* [Prompt]: Leave out the images and return all the data word for word.

╔══

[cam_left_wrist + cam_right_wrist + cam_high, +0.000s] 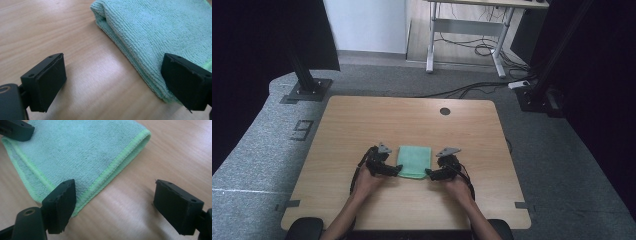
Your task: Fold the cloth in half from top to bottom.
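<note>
A folded green cloth (pixel 414 161) lies flat on the wooden surface (pixel 362 125), approx. centre, a bit toward the person's side. It's folded w/ a rounded thick fold along one side and lime-stitched hems along the other.

Left gripper (pixel 396 171) sits at the cloth's near-left corner, right gripper (pixel 430 173) at its near-right corner; both held low over the surface, pointing inward at the cloth from opp. sides.

Left gripper view: fingers spread wide, nothing clamped. One finger (pixel 45 83) is over bare wood, the other (pixel 186 83) over the cloth's edge by the fold; whether it touches the fabric can't be told.

Right gripper view: fingers also wide apart, holding nothing. One finger (pixel 61 203) overlaps the cloth's hemmed corner, the other (pixel 176 205) is over bare wood, well clear of the cloth. A tip of the left gripper shows at the cloth's far corner.

Both forearms come in from the bottom of the high view.
</note>
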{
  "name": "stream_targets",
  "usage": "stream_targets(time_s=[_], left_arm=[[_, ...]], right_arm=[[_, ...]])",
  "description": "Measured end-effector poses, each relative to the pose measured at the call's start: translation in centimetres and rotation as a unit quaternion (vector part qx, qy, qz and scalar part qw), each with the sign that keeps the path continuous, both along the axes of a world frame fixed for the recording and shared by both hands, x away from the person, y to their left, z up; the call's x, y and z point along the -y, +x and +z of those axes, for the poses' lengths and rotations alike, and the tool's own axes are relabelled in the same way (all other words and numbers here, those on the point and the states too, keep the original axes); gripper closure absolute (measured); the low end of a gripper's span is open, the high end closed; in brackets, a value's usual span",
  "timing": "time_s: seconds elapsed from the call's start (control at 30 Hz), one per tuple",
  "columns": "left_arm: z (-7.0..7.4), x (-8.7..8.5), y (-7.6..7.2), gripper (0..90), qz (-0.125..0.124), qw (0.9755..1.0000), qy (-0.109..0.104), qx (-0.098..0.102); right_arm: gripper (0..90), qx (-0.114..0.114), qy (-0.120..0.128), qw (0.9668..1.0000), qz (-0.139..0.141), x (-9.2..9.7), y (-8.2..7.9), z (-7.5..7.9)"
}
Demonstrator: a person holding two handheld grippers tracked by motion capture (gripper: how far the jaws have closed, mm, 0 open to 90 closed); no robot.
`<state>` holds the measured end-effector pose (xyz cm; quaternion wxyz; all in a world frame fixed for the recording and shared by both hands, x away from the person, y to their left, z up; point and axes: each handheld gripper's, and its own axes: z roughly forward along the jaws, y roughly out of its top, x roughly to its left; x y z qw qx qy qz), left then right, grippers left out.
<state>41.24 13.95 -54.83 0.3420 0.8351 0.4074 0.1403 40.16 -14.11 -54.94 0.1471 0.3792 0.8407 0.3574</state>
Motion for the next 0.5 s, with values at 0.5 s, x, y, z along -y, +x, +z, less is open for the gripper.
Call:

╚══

* [Response area]:
[cam_left_wrist + cam_right_wrist + cam_high, +0.000s] 
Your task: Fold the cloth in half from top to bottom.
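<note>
A folded green cloth (pixel 414 161) lies flat on the wooden surface (pixel 362 125), approx. centre, a bit toward the person's side. It's folded w/ a rounded thick fold along one side and lime-stitched hems along the other.

Left gripper (pixel 396 171) sits at the cloth's near-left corner, right gripper (pixel 430 173) at its near-right corner; both held low over the surface, pointing inward at the cloth from opp. sides.

Left gripper view: fingers spread wide, nothing clamped. One finger (pixel 45 83) is over bare wood, the other (pixel 186 83) over the cloth's edge by the fold; whether it touches the fabric can't be told.

Right gripper view: fingers also wide apart, holding nothing. One finger (pixel 61 203) overlaps the cloth's hemmed corner, the other (pixel 176 205) is over bare wood, well clear of the cloth. A tip of the left gripper shows at the cloth's far corner.

Both forearms come in from the bottom of the high view.
</note>
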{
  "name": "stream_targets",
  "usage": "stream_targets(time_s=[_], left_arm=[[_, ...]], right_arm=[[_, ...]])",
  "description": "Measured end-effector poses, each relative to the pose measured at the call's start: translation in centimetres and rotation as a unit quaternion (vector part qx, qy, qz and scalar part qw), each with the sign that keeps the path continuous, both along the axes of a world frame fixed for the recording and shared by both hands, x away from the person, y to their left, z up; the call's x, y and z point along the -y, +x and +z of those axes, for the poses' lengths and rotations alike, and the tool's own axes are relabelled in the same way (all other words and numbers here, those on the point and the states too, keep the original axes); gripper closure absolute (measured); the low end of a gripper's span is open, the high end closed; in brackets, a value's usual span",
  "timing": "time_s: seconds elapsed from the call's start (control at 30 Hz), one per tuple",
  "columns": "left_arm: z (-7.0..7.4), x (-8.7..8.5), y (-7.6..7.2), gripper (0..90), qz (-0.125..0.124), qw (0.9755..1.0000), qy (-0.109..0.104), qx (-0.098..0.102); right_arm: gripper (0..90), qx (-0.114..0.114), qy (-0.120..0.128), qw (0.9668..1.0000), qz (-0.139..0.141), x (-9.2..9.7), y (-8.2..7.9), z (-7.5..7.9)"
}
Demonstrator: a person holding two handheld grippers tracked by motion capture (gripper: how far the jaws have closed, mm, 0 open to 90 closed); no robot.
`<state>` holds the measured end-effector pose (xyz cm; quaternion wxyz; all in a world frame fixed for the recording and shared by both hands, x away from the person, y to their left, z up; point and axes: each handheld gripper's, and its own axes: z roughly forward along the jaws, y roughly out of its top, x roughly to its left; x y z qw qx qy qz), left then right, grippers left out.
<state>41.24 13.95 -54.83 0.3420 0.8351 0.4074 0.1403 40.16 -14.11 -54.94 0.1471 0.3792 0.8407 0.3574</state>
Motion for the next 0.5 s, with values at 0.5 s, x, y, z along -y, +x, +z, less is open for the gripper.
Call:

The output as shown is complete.